Dr. Naveen Ashish is the Co-founder & Data Scientist Advisor to TeraCrunch for AI technologies. He is also the Head of Data Sciences at Fred Hutch (the Fred Hutchinson Cancer Research Center in Seattle, WA). The views and information in this article have no relationship with or are in any way representative of the work at Fred Hutch.

Lifestyle Attributes Database & Analysis for Cancer Research

Naveen Ashish, PhD

Lifestyle and Cancer

Researchers have traditionally analyzed patient data that is genetic, patient medical record data, and other data such as patient MRI images or Pathology reports in cancer research. Cancer has largely been considered as emanating “from genetic factors”. It is becoming increasingly clear however, that the primary factors towards cancers of various kinds are not solely genetic, but that environment and lifestyle are key contributing factors as well.

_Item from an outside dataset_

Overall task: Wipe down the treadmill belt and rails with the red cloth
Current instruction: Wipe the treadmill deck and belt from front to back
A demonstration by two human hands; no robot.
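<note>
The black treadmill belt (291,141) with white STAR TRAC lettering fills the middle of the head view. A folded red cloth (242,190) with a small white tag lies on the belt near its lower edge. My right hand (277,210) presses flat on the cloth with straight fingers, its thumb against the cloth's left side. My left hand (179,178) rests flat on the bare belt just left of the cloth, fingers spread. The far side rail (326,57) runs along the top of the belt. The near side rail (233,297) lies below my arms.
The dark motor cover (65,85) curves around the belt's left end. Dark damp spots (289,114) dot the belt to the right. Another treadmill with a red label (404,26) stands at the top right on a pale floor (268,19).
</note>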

By ‘lifestyle’ factors, we imply aspects such as diet, exercise habits, other physical activity, weight and body mass index (BMI), alcohol tobacco or other substance use, sleep habits, stress and anxiety, etc. Many interesting studies, evaluating the impact of some such lifestyle factors, have appeared in recent years. For instance in breast cancer, a number of risk factors have been identified in the pathogenesis of breast tumors and among these, a great number are linked to nutrition and life-style such as alcohol consumption, obesity, and eating patterns (Study Link). A number of epidemiological studies (Study Link, Study Link) have provided convincing evidence that alcohol consumption is an important risk factor for the incidence and mortality of breast cancer. On the other hand, soybean products act as cancer preventive agents as shown in rodents and other animals (Study Link).

Interestingly soy products have been a staple part of the Asian diet for centuries (they are the predominant source of isoflavones, which belong to the family of phytoestrogens) and studies that investigate the relationship between soy food intake after the diagnosis of breast cancer and health status reported a slightly protective effect especially among the Asian population (Study Link). There have been almost 200 publications in the last 10 years, with the scope of research spanning genetic risk factors, late effects from treatment, comorbidities, second malignant neoplasms, reproductive health, psychosocial outcomes, long-term health, and lifestyle behaviors.

Getting Lifestyle Data: Social-Media

While lifestyle attributes are important, this is data that is typically hard to obtain as it is typically not part of patient medical records or other data. Many attributes, for a particular individual, are also dynamic and evolving – for instance exercise schedules, diet or other habits can and do change with time, place and other context. A promising source for gathering such information is social-media ! A person’s posts, conversations comments, likes and dislikes, and other expressions often provide valuable information from which lifestyle attributes can be derived. However, gathering such information in scalable fashion is a data science challenge.

TC-PAD: Lifestyle Data in a Database

TeraCrunch has developed TC-PAD (for Personal Attributes Database) which is comprehensive solution that provides a structured database of key personal attributes of an individual’s lifestyle. TC-PAD requires authorized access from individuals for the social-media feeds and profile, which it then accesses for content. It then applies sophisticated natural language and semantic understanding algorithms (part of the TeraCrunch Socratez text understanding suite) to synthesize a variety of lifestyle attributes, per individual and deliver this data as a structured database. This is an “on-demand” solution where such a lifestyle database can be created virtually instantly for a cohort of individuals, once authorization credentials have been provided.